- [EXERCISE REQUIREMENTS]
Copy out every line holding the string "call" from the records below.

- [DATA SUPPLIED]

+ + + + + + +

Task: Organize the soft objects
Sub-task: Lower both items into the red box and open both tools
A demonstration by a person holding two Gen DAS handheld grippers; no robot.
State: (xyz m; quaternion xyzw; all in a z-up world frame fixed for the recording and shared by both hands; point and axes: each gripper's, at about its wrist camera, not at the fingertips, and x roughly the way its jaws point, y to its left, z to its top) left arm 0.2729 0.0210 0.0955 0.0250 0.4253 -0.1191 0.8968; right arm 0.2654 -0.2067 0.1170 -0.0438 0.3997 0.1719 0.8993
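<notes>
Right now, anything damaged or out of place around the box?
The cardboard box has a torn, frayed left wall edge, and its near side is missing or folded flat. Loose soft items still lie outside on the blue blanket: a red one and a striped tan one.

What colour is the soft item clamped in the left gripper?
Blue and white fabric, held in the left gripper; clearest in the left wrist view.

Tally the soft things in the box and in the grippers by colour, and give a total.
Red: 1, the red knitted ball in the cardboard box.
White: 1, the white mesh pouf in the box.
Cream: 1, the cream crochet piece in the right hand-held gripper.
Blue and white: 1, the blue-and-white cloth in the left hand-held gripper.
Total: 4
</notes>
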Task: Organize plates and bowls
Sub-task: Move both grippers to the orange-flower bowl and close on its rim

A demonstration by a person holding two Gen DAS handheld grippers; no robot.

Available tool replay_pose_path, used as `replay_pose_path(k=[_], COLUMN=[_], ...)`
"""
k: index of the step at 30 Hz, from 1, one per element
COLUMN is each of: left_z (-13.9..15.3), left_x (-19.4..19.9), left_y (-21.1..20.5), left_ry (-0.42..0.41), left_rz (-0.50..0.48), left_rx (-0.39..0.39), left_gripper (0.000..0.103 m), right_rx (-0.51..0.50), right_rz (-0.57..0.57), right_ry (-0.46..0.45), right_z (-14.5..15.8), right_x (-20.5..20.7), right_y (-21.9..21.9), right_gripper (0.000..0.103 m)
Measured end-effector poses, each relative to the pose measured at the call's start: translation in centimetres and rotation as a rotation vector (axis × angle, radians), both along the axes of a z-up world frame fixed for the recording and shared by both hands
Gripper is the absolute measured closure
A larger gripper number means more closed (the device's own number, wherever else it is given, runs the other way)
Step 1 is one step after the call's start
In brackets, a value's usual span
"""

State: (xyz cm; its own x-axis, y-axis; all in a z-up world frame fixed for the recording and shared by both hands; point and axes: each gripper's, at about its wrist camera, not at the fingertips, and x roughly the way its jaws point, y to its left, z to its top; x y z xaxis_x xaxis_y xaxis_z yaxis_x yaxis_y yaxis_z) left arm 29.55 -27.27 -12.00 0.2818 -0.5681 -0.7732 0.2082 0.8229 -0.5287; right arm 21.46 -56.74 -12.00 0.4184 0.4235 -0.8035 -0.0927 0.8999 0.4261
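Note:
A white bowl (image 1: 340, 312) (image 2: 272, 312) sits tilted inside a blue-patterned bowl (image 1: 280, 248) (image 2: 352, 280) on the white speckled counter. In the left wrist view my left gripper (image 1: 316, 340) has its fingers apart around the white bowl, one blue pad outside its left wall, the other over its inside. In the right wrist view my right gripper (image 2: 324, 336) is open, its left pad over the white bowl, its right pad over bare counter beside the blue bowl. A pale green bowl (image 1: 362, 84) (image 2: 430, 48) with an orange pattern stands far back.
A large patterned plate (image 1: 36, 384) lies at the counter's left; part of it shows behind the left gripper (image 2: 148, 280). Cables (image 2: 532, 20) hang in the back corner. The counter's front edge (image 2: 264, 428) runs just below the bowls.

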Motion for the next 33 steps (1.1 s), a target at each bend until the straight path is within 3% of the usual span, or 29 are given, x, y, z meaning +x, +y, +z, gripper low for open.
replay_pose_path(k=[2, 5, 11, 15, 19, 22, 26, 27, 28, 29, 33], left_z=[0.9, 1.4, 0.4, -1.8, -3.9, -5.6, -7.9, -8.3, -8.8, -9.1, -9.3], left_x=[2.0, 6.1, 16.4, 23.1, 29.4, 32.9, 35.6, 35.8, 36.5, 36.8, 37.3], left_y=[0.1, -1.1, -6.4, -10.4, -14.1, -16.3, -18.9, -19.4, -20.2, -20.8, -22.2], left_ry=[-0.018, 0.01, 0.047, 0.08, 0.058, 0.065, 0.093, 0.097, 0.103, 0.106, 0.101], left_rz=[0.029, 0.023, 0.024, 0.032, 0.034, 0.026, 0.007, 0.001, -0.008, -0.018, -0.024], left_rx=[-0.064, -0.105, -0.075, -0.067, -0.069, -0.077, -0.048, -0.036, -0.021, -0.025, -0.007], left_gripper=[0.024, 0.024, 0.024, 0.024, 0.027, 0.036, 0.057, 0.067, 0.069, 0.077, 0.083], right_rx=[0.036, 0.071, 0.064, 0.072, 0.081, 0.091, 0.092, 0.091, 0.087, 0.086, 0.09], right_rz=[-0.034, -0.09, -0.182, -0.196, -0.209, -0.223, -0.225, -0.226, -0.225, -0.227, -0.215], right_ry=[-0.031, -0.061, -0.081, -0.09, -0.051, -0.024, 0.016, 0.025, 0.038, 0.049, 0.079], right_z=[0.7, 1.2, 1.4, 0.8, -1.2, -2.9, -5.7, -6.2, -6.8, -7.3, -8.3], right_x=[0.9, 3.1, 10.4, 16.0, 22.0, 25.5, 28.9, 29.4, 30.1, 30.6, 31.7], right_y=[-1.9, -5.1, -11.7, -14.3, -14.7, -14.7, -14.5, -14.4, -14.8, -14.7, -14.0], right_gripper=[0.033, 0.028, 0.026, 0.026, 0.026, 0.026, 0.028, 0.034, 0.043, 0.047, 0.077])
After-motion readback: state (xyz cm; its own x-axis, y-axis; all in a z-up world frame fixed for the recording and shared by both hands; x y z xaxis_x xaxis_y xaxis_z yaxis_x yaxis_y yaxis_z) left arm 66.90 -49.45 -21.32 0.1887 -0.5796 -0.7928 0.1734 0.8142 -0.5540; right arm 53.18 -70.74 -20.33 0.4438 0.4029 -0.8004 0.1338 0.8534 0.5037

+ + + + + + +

- [RESPONSE FOR THIS EXERCISE]
Measured end-effector poses, each relative to the pose measured at the call's start: translation in centimetres and rotation as a rotation vector (axis × angle, radians), both along the axes of a z-up world frame fixed for the recording and shared by both hands
Step 1 is one step after the call's start

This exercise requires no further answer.